5/22/11

Goals

So far this year, I've thought about goals more than any time else. Maybe it's because we often talk about goals at my Taekwondo classes and it's sometimes the theme of the month. Or maybe it's because my goals have shifted or changed directions lately. Still, goals have always been a difficult thing for me. For without a goal, I cannot fail. Yet without a goal, I lose forward momentum.

I think that's one of the things that has held me back in my writing as of late. Oh, I've still been writing and haven't come anywhere near to ceasing - but it has been much slower. My desire has been there but motivation has not. Ideas have been there, but the will has not. Perhaps it is not a lack of inspiration as I have blamed, but rather a lack of goals.

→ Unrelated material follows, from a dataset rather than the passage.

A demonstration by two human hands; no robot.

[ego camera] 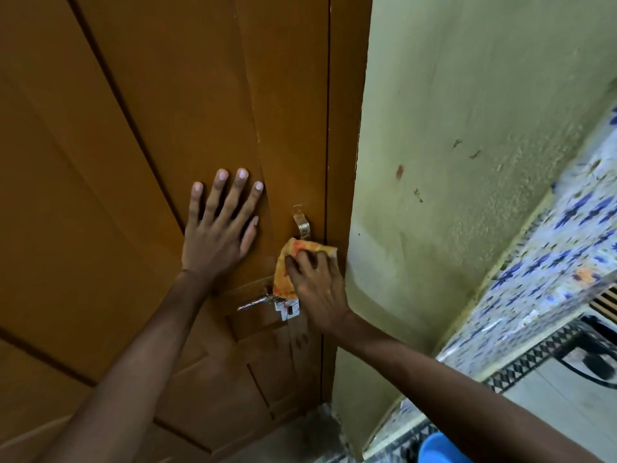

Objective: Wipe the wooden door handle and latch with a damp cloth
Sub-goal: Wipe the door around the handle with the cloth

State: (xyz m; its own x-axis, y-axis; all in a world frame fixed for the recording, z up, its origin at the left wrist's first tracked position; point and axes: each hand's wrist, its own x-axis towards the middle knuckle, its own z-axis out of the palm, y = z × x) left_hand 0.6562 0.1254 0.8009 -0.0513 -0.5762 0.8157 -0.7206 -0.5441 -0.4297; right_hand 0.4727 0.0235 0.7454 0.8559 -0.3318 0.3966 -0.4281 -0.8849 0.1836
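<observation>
A brown wooden door (133,162) fills the left half of the head view. My left hand (218,228) lies flat on it, fingers spread, holding nothing. My right hand (317,282) presses an orange-yellow cloth (283,272) against the door near its right edge. A shiny metal latch (302,222) sticks up just above the cloth. Below the cloth is the metal lever handle (255,302) with its lock plate (288,309); the cloth's lower end hangs over the top of that plate.
A pale green wall (450,162) with stains stands right of the door frame (342,128). Blue-patterned tiles (567,235) cover the wall at the right. A blue object (440,449) shows at the bottom edge, on the floor.
</observation>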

Recently, I sent out the first query letter in a very long time. It felt good. That one small act has motivated me to finish not only the work about which I queried, but other works too. The goal of having another book published has given me a fresh outlook, new ideas and enthusiasm.

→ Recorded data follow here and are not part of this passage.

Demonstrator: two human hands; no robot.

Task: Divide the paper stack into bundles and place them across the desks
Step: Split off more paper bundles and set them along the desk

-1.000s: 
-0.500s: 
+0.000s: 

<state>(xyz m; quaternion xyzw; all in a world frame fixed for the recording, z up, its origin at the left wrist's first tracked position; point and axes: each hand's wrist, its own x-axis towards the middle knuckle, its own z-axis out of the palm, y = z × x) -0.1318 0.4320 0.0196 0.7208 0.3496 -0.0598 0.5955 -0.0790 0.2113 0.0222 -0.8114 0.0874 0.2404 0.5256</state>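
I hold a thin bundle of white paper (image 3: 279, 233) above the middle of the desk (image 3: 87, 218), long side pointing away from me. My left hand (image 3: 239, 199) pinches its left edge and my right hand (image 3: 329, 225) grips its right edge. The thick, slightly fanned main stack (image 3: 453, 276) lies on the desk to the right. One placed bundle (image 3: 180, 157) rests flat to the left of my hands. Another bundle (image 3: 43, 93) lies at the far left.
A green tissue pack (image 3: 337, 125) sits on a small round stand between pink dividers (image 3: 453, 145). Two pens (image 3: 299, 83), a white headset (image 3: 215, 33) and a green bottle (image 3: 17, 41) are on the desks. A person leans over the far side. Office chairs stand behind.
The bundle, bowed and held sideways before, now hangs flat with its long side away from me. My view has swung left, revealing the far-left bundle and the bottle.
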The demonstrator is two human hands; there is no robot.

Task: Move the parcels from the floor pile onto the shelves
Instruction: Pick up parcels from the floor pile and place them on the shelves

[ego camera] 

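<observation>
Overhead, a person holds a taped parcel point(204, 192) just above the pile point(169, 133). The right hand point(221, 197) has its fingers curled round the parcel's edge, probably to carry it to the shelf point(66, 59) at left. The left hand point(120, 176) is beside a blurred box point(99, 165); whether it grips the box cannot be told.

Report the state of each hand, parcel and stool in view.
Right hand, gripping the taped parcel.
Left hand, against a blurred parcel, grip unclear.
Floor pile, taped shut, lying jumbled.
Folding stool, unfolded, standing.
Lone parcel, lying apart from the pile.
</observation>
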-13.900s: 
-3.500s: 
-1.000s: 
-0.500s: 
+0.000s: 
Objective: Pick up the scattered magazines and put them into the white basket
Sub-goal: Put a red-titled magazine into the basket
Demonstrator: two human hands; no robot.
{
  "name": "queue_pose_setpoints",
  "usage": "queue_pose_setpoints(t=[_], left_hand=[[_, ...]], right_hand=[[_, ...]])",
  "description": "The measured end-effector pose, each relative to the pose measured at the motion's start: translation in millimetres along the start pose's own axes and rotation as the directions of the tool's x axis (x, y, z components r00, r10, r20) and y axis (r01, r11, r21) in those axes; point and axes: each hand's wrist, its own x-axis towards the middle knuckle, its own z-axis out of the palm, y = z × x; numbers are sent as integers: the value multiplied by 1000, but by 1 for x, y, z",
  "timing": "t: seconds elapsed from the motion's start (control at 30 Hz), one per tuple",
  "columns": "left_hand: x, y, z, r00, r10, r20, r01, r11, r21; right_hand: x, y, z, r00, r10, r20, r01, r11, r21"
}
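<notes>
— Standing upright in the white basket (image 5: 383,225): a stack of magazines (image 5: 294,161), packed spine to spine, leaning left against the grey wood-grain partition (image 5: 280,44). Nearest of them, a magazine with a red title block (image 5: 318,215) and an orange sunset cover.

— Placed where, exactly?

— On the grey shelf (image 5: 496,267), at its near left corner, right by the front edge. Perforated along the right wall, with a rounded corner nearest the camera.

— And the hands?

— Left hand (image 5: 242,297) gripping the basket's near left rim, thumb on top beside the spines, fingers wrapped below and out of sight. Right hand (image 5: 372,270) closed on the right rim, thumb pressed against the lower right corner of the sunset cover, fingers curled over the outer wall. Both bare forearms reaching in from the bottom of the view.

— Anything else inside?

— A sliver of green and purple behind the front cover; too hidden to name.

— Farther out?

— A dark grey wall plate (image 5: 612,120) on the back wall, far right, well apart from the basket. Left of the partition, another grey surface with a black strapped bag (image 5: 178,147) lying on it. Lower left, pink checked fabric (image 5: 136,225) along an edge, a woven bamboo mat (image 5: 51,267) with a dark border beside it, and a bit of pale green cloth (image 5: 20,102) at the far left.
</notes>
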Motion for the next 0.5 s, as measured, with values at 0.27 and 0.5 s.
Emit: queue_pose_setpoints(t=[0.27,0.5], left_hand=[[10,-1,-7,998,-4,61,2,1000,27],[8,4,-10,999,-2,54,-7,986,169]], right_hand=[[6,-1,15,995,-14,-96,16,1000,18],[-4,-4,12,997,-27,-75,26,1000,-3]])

Without goals, forward momentum ceases.

For me, goals can sometimes be intimidating. Sometimes it's easier not to have goals so that I'll never face the possibility of failure. But at the same time, if I never try, I'll never know how far I could have gone. The trick is knowing which goals are attainable and which goals should wait.

My goals for the near future are to finish three of my large writing projects. That is attainable. My next goal? To see them in print. Whether it's by a traditional publisher or self-publishing, that remains to be seen. But no matter, I am confident that I will see them in print if I maintain these two simple goals. After that? Who knows? But without these goals in mind, I'd never move forward.